Assigned task: Reproduce exactly the lines from the top of the records below through the line holding "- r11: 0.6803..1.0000".

Material provided:
· · · · ·

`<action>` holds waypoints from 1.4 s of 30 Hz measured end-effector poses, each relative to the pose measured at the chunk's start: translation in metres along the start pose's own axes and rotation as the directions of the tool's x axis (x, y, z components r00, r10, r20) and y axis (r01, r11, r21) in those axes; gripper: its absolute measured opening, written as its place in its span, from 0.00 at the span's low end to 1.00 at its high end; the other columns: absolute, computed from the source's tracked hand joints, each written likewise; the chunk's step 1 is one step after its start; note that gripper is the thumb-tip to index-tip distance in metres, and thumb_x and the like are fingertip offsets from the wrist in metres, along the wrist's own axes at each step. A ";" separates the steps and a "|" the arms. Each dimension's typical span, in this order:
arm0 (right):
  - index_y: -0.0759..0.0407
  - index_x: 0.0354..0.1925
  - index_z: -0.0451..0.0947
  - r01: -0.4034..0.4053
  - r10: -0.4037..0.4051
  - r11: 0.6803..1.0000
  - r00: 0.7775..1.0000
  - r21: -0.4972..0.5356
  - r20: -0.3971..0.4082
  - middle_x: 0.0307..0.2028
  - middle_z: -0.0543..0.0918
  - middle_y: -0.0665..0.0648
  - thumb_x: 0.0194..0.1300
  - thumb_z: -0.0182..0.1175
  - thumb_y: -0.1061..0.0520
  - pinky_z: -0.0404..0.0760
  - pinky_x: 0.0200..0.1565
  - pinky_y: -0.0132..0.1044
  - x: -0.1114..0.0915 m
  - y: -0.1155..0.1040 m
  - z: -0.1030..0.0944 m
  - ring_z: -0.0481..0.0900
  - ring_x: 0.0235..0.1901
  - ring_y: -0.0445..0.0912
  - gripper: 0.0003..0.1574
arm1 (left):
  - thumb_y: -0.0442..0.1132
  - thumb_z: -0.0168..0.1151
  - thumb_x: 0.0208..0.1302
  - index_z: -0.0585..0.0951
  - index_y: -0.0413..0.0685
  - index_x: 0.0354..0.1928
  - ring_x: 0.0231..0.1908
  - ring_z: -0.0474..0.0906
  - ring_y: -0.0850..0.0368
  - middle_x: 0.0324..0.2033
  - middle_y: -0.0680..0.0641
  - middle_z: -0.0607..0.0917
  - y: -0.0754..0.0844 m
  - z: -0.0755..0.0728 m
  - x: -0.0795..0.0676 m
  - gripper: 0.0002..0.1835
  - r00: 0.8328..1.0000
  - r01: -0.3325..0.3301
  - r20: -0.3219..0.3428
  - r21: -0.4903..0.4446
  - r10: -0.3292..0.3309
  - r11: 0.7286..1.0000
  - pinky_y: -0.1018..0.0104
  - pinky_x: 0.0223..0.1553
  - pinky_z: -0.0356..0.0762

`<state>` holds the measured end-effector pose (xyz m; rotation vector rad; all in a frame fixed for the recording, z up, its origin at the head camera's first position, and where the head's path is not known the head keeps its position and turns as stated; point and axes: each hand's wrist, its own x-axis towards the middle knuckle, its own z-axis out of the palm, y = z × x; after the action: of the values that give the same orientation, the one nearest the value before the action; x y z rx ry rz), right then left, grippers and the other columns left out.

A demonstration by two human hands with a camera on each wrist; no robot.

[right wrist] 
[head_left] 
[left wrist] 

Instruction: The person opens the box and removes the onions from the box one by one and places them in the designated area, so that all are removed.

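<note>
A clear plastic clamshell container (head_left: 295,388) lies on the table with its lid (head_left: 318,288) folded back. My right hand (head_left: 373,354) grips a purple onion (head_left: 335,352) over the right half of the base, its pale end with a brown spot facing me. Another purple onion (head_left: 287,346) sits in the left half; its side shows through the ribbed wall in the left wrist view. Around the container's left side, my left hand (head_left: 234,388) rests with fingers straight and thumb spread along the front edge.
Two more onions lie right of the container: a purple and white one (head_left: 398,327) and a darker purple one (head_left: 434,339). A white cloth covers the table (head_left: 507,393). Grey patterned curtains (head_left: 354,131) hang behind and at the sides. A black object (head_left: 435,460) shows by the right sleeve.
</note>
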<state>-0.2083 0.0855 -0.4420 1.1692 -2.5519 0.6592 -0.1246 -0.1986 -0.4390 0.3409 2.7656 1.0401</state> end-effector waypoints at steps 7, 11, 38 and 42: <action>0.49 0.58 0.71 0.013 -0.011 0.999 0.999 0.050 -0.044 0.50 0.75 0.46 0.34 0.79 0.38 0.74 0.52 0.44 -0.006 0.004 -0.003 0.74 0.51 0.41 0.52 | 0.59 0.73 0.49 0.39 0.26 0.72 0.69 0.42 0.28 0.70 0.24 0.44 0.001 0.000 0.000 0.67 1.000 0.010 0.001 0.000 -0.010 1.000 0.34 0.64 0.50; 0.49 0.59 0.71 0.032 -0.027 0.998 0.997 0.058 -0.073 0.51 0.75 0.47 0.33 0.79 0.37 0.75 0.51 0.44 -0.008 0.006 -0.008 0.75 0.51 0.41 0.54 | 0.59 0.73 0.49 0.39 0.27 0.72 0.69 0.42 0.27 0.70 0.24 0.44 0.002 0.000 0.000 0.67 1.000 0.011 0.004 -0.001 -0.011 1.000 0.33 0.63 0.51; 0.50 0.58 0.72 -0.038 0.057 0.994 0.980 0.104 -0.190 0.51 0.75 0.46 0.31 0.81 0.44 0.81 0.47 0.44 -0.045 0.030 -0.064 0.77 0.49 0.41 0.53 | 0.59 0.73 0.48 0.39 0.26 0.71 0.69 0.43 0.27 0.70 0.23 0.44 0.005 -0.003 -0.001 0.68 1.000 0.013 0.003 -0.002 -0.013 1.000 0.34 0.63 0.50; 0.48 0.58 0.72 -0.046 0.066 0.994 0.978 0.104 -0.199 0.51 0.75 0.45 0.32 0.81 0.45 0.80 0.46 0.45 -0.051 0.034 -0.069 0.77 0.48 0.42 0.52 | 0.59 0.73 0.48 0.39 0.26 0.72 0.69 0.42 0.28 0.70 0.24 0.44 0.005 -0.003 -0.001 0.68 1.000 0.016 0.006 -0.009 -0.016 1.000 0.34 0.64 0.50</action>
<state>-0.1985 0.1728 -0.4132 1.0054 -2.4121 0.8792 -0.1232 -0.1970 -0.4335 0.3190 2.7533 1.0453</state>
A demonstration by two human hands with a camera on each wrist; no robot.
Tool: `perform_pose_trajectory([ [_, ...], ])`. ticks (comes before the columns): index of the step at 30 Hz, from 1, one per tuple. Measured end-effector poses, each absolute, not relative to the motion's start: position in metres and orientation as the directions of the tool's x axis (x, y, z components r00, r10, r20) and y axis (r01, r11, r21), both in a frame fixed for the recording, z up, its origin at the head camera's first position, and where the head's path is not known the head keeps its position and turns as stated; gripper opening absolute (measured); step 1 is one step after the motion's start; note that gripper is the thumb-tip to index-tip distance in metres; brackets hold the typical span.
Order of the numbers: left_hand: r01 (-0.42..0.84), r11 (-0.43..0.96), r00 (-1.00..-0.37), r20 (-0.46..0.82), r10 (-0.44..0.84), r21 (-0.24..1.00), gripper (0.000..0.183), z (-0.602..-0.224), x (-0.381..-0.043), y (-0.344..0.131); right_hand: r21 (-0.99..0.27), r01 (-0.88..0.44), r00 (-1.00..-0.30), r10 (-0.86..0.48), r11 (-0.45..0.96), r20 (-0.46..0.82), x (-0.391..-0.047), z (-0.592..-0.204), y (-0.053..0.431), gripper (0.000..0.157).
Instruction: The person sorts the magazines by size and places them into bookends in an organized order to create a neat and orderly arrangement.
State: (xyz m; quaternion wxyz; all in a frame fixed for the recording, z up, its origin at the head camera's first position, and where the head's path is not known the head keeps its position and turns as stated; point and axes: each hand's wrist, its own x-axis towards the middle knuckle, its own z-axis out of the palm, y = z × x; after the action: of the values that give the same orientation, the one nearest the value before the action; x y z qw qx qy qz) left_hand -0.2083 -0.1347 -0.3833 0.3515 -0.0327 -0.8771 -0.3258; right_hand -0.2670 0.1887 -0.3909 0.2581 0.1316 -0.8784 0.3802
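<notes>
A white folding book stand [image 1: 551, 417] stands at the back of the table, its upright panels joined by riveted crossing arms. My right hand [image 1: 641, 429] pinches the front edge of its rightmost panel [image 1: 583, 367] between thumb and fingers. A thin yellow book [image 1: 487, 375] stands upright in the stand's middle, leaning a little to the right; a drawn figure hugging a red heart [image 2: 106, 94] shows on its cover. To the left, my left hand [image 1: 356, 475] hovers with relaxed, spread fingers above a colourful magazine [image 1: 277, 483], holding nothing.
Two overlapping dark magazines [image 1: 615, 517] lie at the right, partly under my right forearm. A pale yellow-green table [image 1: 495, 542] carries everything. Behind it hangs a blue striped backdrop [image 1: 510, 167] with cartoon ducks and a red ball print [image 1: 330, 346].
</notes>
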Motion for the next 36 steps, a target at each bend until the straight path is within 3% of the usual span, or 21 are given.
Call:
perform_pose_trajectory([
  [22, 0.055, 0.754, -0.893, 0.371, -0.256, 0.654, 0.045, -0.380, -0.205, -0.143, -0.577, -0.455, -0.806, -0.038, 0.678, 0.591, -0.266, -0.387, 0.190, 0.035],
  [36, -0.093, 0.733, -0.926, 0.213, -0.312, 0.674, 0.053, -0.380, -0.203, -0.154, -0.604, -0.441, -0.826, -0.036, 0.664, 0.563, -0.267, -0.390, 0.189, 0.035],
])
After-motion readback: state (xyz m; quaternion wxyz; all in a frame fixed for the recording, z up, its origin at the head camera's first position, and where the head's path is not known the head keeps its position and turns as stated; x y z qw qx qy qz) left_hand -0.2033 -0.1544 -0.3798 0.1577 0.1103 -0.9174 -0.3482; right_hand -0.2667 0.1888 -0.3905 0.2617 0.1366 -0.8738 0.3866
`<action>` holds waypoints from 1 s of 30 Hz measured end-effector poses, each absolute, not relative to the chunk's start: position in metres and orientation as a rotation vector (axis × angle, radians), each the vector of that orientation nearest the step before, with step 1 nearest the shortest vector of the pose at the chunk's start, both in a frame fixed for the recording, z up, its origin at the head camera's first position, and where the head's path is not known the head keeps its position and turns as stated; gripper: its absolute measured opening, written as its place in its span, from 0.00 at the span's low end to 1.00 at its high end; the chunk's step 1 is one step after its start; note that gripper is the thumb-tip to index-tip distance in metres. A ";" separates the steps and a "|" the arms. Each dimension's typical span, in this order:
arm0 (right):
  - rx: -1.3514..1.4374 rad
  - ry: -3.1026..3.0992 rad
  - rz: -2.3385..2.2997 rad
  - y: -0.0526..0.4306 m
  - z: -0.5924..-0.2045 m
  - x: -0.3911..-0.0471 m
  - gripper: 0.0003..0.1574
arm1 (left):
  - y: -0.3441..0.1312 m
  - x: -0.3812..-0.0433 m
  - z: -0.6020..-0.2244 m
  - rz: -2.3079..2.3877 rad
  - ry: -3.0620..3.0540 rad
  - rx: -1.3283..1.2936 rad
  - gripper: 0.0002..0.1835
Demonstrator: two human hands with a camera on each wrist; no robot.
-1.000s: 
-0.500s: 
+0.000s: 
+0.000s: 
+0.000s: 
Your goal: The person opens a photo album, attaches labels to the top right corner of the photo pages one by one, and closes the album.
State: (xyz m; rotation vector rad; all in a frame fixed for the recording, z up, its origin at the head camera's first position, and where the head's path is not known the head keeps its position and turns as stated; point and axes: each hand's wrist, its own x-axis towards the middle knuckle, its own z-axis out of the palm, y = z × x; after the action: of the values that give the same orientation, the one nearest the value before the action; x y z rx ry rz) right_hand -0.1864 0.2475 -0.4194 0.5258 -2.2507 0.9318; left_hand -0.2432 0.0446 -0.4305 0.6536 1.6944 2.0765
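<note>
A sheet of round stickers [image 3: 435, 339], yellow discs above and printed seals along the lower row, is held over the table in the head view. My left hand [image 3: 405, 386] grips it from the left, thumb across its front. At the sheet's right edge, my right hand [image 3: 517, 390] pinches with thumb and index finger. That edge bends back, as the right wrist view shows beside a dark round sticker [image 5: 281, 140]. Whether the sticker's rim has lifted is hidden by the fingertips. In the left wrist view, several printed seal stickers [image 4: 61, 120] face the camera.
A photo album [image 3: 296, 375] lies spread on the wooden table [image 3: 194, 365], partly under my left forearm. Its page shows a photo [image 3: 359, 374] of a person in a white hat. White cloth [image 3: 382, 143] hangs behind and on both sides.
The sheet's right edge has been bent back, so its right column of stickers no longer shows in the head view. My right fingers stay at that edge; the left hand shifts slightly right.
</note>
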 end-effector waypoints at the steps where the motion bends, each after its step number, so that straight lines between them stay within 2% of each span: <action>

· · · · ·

Solution to the exercise:
`<action>` holds waypoints from 1.4 s of 30 Hz measured end-effector poses, each relative to the pose measured at the chunk's start: translation in metres along the start pose's own axes and rotation as the directions of the tool's x axis (x, y, z components r00, r10, r20) and y axis (r01, r11, r21) in those axes; gripper: its absolute measured opening, written as its place in its span, from 0.00 at the span's low end to 1.00 at its high end; the other columns: absolute, computed from the source's tracked hand joints, each written likewise; the chunk's step 1 is one step after its start; note that gripper is the thumb-tip to index-tip distance in metres, and thumb_x and the like are fingertip offsets from the wrist in metres, along the wrist's own axes at each step. A ";" separates the steps and a "|" the arms. Each dimension's typical span, in this order:
arm0 (right):
  - index_y: -0.0759..0.0407
  - index_x: 0.0354..0.1925
  - index_z: -0.0451..0.0947
  - r01: -0.4034..0.4053
  - r10: -0.4037..0.4051
  - r11: 0.6803..1.0000

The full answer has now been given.